The DAC Controversy, from SRSP 2005, Invited Statements

Statement by Ninghui Li and Mahesh V. Tripunitara:

Our paper titled, On Safety in Discretionary Access Control (LT05) in the 2005 IEEE Symposium on Security and Privacy, has two main contributions. The first dispels an apparently prevailing myth that safety is undecidable in DAC. In their paper in 2004 IEEE Symposium on Security and Privacy, Solworth and Sloan use this myth to motivate a new access control scheme (the Solworth-Sloan scheme) and claim that the scheme captures a broad class of DAC schemes. Our second contribution is a demonstration that their claim is erroneous.

We dispel the myth that safety is undecidable in DAC by arguing that DAC should not be equated to the well-known access matrix scheme due to Harrison, Ruzzo and Ullman (for which safety is known to be undecidable). One can have access control systems based on the HRU scheme with no DAC features. Furthermore, it is unclear how certain features in DAC schemes can be achieved in the HRU scheme. Note that Harrison et al. did not equate DAC with their scheme. We also demonstrate that safety is efficiently decidable for the Graham-Denning scheme, which subsumes the DAC schemes to which the Solworth-Sloan paper refers.

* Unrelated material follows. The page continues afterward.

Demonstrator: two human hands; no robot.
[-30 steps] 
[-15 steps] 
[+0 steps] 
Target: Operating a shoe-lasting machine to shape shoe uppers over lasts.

On the question of whether the Solworth-Sloan scheme captures all known DAC schemes, we first provide a precise and detailed description of the Solworth-Sloan scheme, based on their informal description. We then consider Strict DAC with Change of Ownership (SDCO), one of the DAC schemes that Solworth and Sloan claim can be implemented in their scheme. We use the hints in the Solworth-Sloan paper to provide a complete construction, and observe several deficiencies in the construction. Solworth and Sloan claim that our construction is not what they intended; however, the approach they say they intended has more serious deficiencies.

Space limit precludes us from including technical details in this statement. For technical details please see our web page at http://www.cs.purdue.edu/homes/ninghui/dac_safety/

Statement by Jon Solworth and Robert Sloan:

In 1976 Harrison, Ruzzo and Ullman (HRU) presented a model that could implement many protection systems, including many DAC systems, and showed that the safety problem for their model was undecidable. In Oakland 2004, we presented a model that can implement all the kinds of DACs in Osborn, Sandhu and Munawer's 2000 paper ("OSM00"). We proved that it has a decidable safety problem and claimed that it was the first system that both had a proof that its safety property was decidable and could implement all those OSM00 DACs.

By our result, it is obvious that HRU must be able to express at least some access control scheme not in the OSM00 DACs.

In Section 5.2, LT05 (discussed above) claims that our work has "deficiencies from the standpoints of correctness" and that it "does not capture the state invariant in [its encoding of DAC with change of ownership] that in every state, there is exactly one owner for every object that exists." That claim is erroneous.

In our scheme, "Ordinary object labels are of the form <U,N> where U is a user and N ... [is a] tag. An ordinary object label[ed], <U,N> is 'owned' by the user U" (Section 3). Thus an object's ownership is determined by its label.

Change of ownership is allowed by a rule denoted
rl(<*u, *>, <*v, *>) = {*u}
(a slight variant is shown in our Figure 6 and described in the text of Section 5). This rule enables user U to perform a change of ownership, giving away an object it owns to V. This implements OSM00's change of ownership.

Section 5.2 of LT05 builds a model that claims to implement our scheme. However, this LT05 model is inconsistent with our change of ownership rule described above. It encodes object ownership by mapping a label to a group of owner(s), and changing the owner through the group mechanism; indeed this does not ensure that "there is one owner for every object". Our scheme does.